King of Larsa
- Reign: c. 1849-1843 BC (MC)
- Predecessor: Nur-Adad
- Successor: Sin-Eribam
- Died: c. 1843 BC
- Father: Nur-Adad

= Sin-Iddinam =

King of Larsa

Sîn-iddinam ("Sîn gave to me") ruled the ancient Near East city-state of Larsa from c. 1849-1843 BC (MC). He was deified
for all of his reign (name written as ^{d}suen-i-din-na-am). His father Nur-Adad had been deified late in his reign. His presumed regnal length of seven years is based on the Larsa King List (Larsa Date List) and there being 7 known year names. His royal epiphets included King of Sumer and Akkad, King of Larsa, and Provider of Ur (Larsa kings has used "King of Ur until his fater Nur-Adad).

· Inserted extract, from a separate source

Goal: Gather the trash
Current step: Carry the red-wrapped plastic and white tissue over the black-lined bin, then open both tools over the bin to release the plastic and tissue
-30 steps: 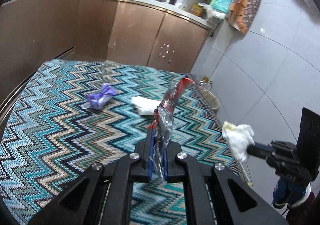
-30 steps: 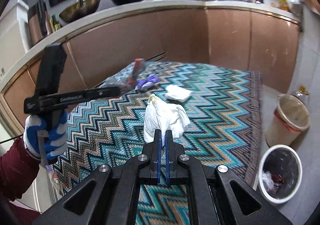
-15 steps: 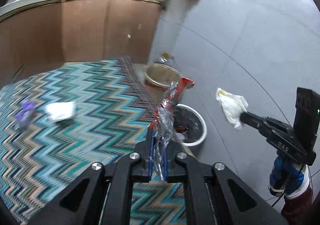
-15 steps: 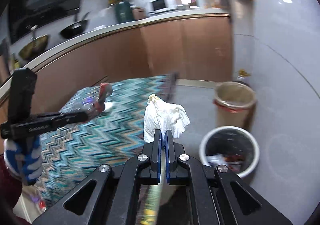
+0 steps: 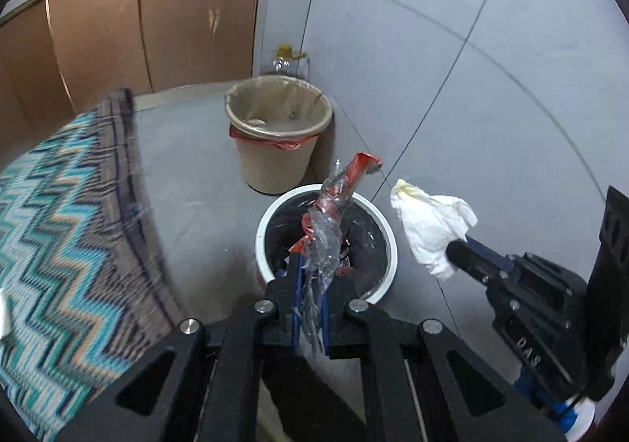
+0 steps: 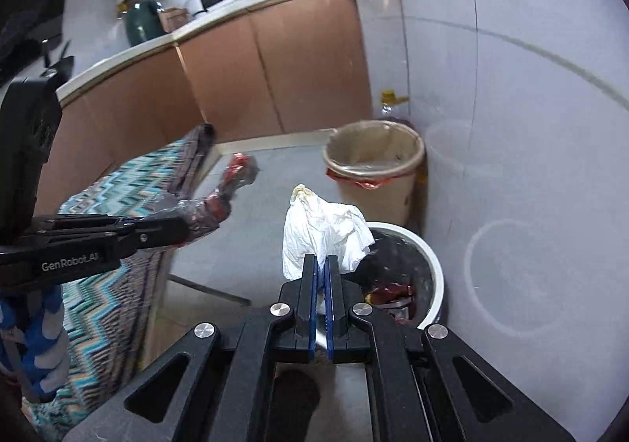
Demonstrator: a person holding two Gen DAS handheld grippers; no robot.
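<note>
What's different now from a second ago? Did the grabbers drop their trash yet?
Not yet. Both grippers swung away from the zigzag rug to the white-rimmed black bin. The left gripper stays shut on the crinkly red-and-clear plastic wrapper; the right gripper stays shut on the crumpled white tissue.

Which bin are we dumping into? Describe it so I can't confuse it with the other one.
Look at the grey tiled wall past the rug's edge; two bins stand on the floor against it. Ours is the nearer white-rimmed bin with a black liner and wrappers inside, below both tongs, not the beige bin behind it.
</note>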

It has been suggested that Sîn-iddinam and his father Nur-Adad co-ruled for a time. Two letters of Sîn-iddinam indicate that the ascension of Nur-Adad followed
a period of crisis in Larsa. One read "... House was turned against house. Battle was waged in its public square. Murder was committed by means of
weapons. In all the streets ruin set in. Brother consumed brother. The troops who deserted perished
by hunger or weapons. ...". It has been suggested that the disruption was due to Šimaškian incursions. Based on a later liver omen it has been suggested that Sîn-iddinam
died suddenly when a stone slab fell on him.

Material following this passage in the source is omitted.